Your assignment
Report the number of lines of the listing below containing the string "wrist", with nothing added.

Dataset excerpt
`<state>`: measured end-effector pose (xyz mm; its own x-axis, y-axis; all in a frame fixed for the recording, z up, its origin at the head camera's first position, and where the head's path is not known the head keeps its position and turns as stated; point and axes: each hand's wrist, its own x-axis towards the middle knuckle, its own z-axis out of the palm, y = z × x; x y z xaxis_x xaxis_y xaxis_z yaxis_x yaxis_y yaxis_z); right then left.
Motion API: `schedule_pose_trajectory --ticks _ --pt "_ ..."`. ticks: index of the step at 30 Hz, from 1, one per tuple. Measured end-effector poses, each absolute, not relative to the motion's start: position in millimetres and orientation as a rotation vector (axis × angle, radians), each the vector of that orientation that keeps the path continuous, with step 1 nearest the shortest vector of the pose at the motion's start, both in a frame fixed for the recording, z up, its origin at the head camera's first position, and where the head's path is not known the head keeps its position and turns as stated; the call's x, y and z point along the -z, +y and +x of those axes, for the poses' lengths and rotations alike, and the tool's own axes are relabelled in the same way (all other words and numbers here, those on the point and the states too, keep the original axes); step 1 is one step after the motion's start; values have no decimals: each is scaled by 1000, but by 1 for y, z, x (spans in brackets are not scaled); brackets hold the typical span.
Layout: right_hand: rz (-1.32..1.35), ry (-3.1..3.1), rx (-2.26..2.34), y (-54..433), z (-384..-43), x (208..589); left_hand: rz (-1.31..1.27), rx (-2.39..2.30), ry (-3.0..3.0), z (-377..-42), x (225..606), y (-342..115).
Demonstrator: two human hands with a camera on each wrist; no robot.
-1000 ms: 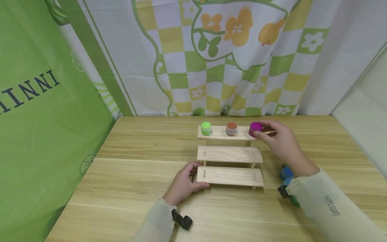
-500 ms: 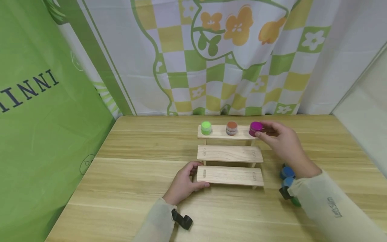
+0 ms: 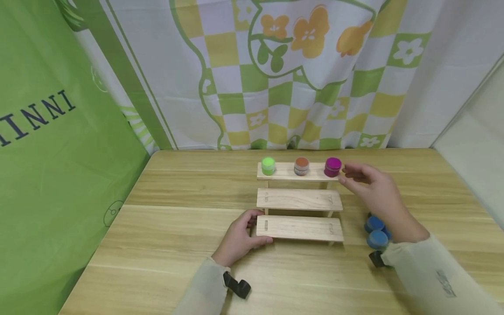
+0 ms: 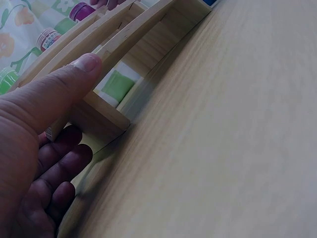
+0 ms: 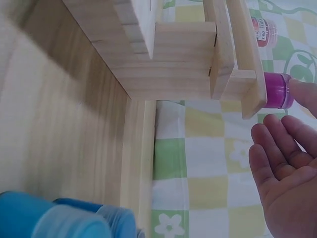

Exercise response
2